The California, the Bay Area, L.A., Orange County, San Diego were good markets. I like our geographic diversity, that’s something we spend a lot of time working on our tenant diversity and our geographic diversity to try to make it as much a bulletproof portfolio as you can in the real world type thing. So our – before we would have definitely said California are our best markets, and they’re still good but we’re seeing California type growth the last, call it, 18, 24 months and leased in terms of rents, in the major Texas markets, Dallas, Austin, El Paso even and then in Central Florida, Atlanta, Charlotte some of those markets as well.
Vikram Malhotra: Thanks. So just to clarify, I guess you’re saying you would have said California is the strongest, but are you saying there’s a bit of a reversion where California is strong, but maybe normalizing faster. And then just to clarify, if you’re seeing on average 10% market rent growth, wouldn’t your cash rent spreads accelerate through the year from the Q1 levels?
Marshall Loeb: They would. I guess, it will depend on the mix of just how old the lease is that’s rolling. But you’re right overall. They should and hopefully, pick up, and California isn’t a bad market. We’ve seen a little bit of slowdown in the Bay Area, and I think part of that is every tech company has laid people off it. I say that, we’ve got two vacancies we’re working on in the Bay Area, and we’ll get those backfilled. The California markets that they used to be more standout markets to us, but some of the other markets have caught up with California.
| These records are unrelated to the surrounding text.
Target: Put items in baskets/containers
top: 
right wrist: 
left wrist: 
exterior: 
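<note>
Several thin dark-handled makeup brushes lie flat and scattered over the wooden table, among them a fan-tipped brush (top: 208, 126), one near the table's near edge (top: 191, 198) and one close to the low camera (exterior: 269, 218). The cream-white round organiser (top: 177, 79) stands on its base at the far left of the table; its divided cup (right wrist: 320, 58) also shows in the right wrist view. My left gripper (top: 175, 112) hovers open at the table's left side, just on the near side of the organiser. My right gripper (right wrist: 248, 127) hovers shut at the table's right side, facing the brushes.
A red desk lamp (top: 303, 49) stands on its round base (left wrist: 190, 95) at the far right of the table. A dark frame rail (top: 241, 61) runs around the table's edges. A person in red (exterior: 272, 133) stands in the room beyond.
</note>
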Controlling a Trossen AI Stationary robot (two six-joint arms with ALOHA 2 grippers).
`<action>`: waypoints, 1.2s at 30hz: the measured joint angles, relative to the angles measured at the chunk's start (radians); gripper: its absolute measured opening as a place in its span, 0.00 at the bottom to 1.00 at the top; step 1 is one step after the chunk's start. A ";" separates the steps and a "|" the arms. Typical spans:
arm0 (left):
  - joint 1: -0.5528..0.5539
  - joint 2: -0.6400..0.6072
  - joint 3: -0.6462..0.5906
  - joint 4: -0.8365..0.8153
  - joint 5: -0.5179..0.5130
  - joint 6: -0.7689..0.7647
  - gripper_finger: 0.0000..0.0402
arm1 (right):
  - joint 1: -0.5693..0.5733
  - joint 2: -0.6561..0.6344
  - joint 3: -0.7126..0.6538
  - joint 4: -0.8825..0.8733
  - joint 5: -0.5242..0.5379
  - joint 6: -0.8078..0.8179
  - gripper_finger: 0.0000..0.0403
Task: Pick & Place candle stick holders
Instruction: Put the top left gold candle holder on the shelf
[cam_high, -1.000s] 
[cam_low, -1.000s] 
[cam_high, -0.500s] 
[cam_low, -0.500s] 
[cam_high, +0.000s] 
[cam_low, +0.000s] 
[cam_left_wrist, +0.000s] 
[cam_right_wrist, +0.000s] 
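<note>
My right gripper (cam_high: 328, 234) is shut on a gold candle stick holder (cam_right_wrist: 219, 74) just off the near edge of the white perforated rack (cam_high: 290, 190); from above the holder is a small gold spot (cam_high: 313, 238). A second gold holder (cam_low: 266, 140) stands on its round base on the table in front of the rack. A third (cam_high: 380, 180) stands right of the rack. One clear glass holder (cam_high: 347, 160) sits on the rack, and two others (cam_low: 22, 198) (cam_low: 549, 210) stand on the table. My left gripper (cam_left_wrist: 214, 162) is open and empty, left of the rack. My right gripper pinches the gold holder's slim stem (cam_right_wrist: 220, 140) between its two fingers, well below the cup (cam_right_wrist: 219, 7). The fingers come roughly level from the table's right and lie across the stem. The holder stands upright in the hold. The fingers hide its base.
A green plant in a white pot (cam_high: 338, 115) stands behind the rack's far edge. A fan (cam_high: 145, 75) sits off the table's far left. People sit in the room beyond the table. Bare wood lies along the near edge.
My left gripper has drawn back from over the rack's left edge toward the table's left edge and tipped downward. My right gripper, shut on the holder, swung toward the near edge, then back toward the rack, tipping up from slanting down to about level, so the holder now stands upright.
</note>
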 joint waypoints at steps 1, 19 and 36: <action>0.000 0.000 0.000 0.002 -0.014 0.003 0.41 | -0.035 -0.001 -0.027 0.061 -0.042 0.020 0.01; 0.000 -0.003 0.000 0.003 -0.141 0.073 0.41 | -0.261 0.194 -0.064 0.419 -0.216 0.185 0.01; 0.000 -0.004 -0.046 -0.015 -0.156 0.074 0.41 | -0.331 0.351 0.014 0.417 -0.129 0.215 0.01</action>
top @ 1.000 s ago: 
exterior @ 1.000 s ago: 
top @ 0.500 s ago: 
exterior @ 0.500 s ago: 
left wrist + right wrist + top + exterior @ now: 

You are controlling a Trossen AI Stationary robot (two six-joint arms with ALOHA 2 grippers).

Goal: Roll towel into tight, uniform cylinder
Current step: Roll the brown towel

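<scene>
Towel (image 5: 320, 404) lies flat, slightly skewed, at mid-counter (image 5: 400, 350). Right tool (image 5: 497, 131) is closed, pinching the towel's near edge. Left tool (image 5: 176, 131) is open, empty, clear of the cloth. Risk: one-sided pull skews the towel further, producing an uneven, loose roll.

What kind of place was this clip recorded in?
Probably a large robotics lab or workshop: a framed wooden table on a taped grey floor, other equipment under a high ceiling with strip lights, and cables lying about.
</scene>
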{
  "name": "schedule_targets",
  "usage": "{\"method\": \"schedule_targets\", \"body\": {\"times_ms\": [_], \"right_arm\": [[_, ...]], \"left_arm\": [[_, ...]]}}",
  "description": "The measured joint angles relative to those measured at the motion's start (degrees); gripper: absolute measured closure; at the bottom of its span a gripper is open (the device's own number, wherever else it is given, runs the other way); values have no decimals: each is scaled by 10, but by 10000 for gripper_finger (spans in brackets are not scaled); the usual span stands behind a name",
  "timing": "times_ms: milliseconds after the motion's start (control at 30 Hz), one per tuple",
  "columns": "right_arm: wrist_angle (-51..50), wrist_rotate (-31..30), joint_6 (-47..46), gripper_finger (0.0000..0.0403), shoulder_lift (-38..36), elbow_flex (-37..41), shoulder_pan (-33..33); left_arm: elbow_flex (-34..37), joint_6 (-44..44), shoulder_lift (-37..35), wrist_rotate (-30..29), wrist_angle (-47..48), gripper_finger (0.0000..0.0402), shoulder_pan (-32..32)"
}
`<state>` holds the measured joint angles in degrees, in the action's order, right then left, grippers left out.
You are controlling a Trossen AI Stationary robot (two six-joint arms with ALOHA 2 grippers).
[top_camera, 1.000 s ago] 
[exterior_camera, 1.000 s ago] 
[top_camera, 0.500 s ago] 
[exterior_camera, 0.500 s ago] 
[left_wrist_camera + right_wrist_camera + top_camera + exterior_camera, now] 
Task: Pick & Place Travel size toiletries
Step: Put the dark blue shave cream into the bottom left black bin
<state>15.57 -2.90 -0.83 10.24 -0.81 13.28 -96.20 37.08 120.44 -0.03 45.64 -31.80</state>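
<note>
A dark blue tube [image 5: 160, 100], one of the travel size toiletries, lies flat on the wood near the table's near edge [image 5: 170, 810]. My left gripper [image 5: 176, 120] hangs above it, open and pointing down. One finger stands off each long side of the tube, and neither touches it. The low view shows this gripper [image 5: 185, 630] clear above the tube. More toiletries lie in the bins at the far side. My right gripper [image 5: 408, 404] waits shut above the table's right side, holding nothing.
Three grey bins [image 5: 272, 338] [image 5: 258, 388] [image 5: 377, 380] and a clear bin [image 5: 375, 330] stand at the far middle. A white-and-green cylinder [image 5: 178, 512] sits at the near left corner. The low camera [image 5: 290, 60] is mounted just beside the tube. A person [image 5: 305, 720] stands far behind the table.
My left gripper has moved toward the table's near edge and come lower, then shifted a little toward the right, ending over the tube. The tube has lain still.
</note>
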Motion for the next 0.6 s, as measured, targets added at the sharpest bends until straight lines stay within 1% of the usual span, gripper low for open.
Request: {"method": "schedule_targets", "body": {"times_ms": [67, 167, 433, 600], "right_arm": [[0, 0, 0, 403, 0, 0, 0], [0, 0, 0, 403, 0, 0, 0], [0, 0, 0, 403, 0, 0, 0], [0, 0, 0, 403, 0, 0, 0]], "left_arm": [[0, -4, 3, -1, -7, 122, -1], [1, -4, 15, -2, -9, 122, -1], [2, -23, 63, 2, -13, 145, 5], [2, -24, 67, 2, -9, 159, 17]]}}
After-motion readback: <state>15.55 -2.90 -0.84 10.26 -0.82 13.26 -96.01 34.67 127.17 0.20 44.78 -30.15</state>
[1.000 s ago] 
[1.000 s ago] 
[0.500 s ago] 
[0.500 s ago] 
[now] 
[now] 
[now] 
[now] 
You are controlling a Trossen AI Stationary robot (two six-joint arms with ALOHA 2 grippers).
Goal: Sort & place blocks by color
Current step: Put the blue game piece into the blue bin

Vikram Malhotra: Okay. Thank you.
Marshall Loeb: Welcome.
Operator: And this concludes the question-and-answer session. I’d like to turn the conference back over to Marshall Loeb for any closing remarks.
Marshall Loeb: Thank you. Thank you, everyone, for your time this morning. We appreciate your interest in EastGroup. If we didn’t get to your question or you have some follow-up questions, Brent and I are certainly available and we look forward to seeing many of you at Nareit here in just over a month. Thank you.
Brent Wood: Thank you.
Operator: The conference has now concluded. Thank you very much for attending today’s presentation. You may now disconnect your lines.